Further, we tested whether CXCL4 correlated with plasma/serum IFN-I levels in SSc. Ten out of 34 (29%) SSc plasma and 48 out of 88 (54%) SSc sera had detectable IFN-α (Supplementary Fig. 2a, b), which was in statistically significant correlation with CXCL4 in both SSc cohorts (r = 0.45, P = 0.0042, N = 34 and r = 0.45, P = 0.0001, N = 88) (Fig. 1d, e). The strongest correlation was observed in eaSSc (r = 0.53, P = 0.0098, N = 19, discovery cohort, and r = 0.8, P = 0.0006, N = 14, replication cohort; Fig. 1f, g). IFN-α in plasma/sera correlated with CXCL4 both in dSSc (r = 0.38, P < 0.0001, N = 14, discovery cohort, r = 0.52, P = 0.0007, N = 38, replication cohort) and lSSc (r = 0.39, P = 0.020, N = 36, replication cohort). No significant correlation was observed between S100A8/A9 and IFN-α (r = −0.15, P = 0.11, N = 64), or LL37 and IFN-α (r = −0.008, P = 0.48, N = 36) (Supplementary Fig. 3). We assessed the levels of S100A8/A9 (526,600 ± 727,038 pg ml⁻¹, range: 0–3.2 × 10⁶ pg ml⁻¹ in SSc, 42.6 ± 117.5 pg ml⁻¹, range: 0–409.6 pg m⁻¹ in HD) and LL37 (1507 ± 1737 pg ml⁻¹, range: 0–8437 pg ml⁻¹ in SSc, 866.5 ± 666.5 pg ml⁻¹, range: 0–2022 pg ml⁻¹ in HD), as in Supplementary Fig. 3a, c, because both are potential biomarkers in SSc^19,20,21. In contrast, although 14 out of 34 (41%) SLE plasma and seven out of 83 (8%) SLE sera showed increased CXCL4 levels, we did not find a significant correlation between plasma/serum CXCL4 and IFN-α in these patients (r = 0.05, P = 0.40, N = 26, for SLE plasma, r = 0.04, P = 0.39, N = 53, for SLE sera).

These results show that circulating CXCL4 and IFN-α levels positively correlate in a statistically significant manner in SSc and support the hypothesis that CXCL4 plays an important role in the upregulation of IFN-I in SSc.

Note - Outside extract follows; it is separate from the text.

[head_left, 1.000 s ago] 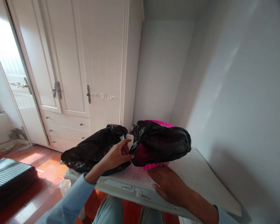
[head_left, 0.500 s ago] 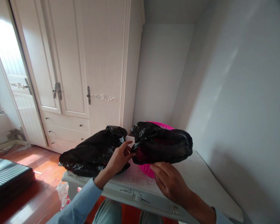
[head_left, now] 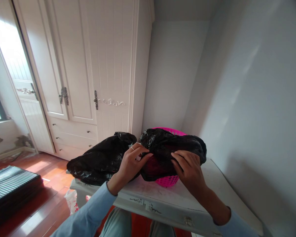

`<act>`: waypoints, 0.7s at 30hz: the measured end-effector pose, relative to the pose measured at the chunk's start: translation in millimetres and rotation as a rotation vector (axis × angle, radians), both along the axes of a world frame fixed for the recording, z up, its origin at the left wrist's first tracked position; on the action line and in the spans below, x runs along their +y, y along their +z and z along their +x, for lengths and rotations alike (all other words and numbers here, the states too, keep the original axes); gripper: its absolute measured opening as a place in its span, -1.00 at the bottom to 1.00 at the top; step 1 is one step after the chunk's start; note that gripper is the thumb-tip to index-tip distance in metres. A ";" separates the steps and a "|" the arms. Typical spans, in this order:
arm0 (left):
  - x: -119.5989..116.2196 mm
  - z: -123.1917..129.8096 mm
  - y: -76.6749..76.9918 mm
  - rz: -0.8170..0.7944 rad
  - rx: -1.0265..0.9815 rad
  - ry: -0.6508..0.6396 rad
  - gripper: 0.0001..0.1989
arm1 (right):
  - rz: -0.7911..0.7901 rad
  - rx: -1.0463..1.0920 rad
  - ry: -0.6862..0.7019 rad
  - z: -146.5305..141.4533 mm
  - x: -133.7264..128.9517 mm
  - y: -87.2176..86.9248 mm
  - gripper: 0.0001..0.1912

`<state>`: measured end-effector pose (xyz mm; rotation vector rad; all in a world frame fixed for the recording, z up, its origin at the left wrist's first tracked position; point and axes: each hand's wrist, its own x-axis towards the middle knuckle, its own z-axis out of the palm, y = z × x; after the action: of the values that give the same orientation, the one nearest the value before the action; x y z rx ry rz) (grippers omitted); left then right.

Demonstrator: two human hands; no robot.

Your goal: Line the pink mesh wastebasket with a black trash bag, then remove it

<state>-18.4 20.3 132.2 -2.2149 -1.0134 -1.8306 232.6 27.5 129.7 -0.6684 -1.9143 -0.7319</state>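
A black plastic bag [head_left: 160, 140] is draped over a bright pink plastic basket [head_left: 166, 181], whose lattice side shows below it and whose rim shows behind. At the bag's left edge, my left hand [head_left: 131, 163] pinches the thin plastic between thumb and fingers; a ring is on one finger. My right hand [head_left: 189, 169] grips the front of the same bag with bent fingertips, partly hidden by the hand itself. Something dark red shows faintly through or inside the bag. Left of the basket lies another full-looking black plastic bag [head_left: 98, 161], close behind my left wrist.
Both bags and the basket rest on a white table [head_left: 207, 194] with worn drawer fronts. A white wardrobe [head_left: 113, 65] stands behind, and a grey wall [head_left: 256, 115] borders the right. A dark ridged-top box [head_left: 13, 187] and a red-and-white bag [head_left: 72, 201] are on the wooden floor.
My right hand has moved up from below the bag's front edge onto the plastic. My left hand has shifted slightly right along the bag, and the bag's front has been pulled about.
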 end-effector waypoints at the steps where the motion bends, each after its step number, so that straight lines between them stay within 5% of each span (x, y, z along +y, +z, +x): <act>1: 3.0 -0.6 3.0 -0.033 -0.022 -0.029 -0.93 | -0.008 0.010 0.010 -0.3 0.8 -0.4 -0.75; 9: 53.6 -11.7 19.4 -0.253 -0.395 0.016 -0.78 | -0.004 0.088 0.044 0.4 3.0 -12.4 -0.64; 21: 134.8 -12.9 2.3 -0.507 -0.606 -0.090 -0.54 | -0.038 0.184 0.165 4.9 0.1 -18.6 -0.59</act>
<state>-31.3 155.1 134.5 -1.9696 -1.6581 -2.6109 237.5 27.6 111.1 -0.5726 -1.7932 -0.5139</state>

CXCL4 complexes and protects natural DNA from degradation

CXCL4 contains strongly clustered cationic charges (net charge +3.07 at pH 7.4) and an amphipathic α-helical structure at its COOH terminus, reminiscent of the common core structures in helical antimicrobial peptides (AMPs) such as cathelicidin LL37^14,22,23. A number of AMPs are known to bind DNA and signal to the immune system through TLRs, including LL37, human β-defensins, and lysozyme^22,23,24,25. CXCL4 is known to bind heparin and other anionic polyelectrolytes¹⁴. By using a fluorescent dye-stained DNA (PicoGreen)^23,25, we found that CXCL4 formed complexes with bacDNA (from E. coli, see Methods) and huDNA (self-DNA) to a similar extent (Fig. 2a). We observed decreasing fluorescence with increasing amounts of CXCL4, suggestive of increasing formation of protein–DNA complexes. LL37–DNA complexes were used as a positive control²². No complexes were observed with psoriasin^24,25 (S100A7), or with either S100A8 or S100A9. We further quantified the ability of CXCL4 to bind DNA, by electrophoretic mobility shift assays (EMSA) using increasing concentrations of CXCL4 and control peptides complexed with plasmid pDB29 DNA (see Methods). CXCL4 began to retard DNA migration at 0.8–1.6 μM, whereas LL37 required a slightly higher concentration (3.2 μM) (Supplementary Fig. 4a). The same experiments were performed by complexing CXCL4 or control LL37 with huDNA. Remarkably, CXCL4 retarded huDNA migration at concentrations between 0.1 and 0.5 μM (Supplementary Fig. 4b). The formation of CXCL4–DNA complexes was also directly visualized using LSM and fluorescent-labeled huDNA (Fig. 2b)²⁵. Particulate complexes were observed with CXCL4–huDNA, and with the positive control LL37, but not with S100A8 and S100A9 proteins. Interestingly, CXCL4, S100A8, and S100A9 are all upregulated in SSc^2,3,20, but only CXCL4 bound appreciably to huDNA/bacDNA in our experiments.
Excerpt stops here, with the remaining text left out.